● What you should do
The data needs to be returned in full, exactly as it reads.
Collected material below:
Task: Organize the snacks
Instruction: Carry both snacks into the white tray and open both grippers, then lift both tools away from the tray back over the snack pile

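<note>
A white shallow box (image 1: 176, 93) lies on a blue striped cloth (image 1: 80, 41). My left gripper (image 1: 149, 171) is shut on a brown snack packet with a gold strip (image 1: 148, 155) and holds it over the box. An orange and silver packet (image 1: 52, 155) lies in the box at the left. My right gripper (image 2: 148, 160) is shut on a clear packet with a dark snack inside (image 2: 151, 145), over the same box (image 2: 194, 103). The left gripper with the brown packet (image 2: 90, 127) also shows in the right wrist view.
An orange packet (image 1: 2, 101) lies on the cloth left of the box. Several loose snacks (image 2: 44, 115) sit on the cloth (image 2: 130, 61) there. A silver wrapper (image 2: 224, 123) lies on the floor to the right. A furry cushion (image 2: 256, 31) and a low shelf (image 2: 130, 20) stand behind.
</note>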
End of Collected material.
● Reply
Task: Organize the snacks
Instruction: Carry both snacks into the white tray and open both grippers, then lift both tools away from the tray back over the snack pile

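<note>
A white shallow box (image 1: 176, 93) lies on a blue striped cloth (image 1: 80, 41). My left gripper (image 1: 149, 171) is shut on a brown snack packet with a gold strip (image 1: 148, 155) and holds it over the box. An orange and silver packet (image 1: 52, 155) lies in the box at the left. My right gripper (image 2: 148, 160) is shut on a clear packet with a dark snack inside (image 2: 151, 145), over the same box (image 2: 194, 103). The left gripper with the brown packet (image 2: 90, 127) also shows in the right wrist view.
An orange packet (image 1: 2, 101) lies on the cloth left of the box. Several loose snacks (image 2: 44, 115) sit on the cloth (image 2: 130, 61) there. A silver wrapper (image 2: 224, 123) lies on the floor to the right. A furry cushion (image 2: 256, 31) and a low shelf (image 2: 130, 20) stand behind.
</note>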

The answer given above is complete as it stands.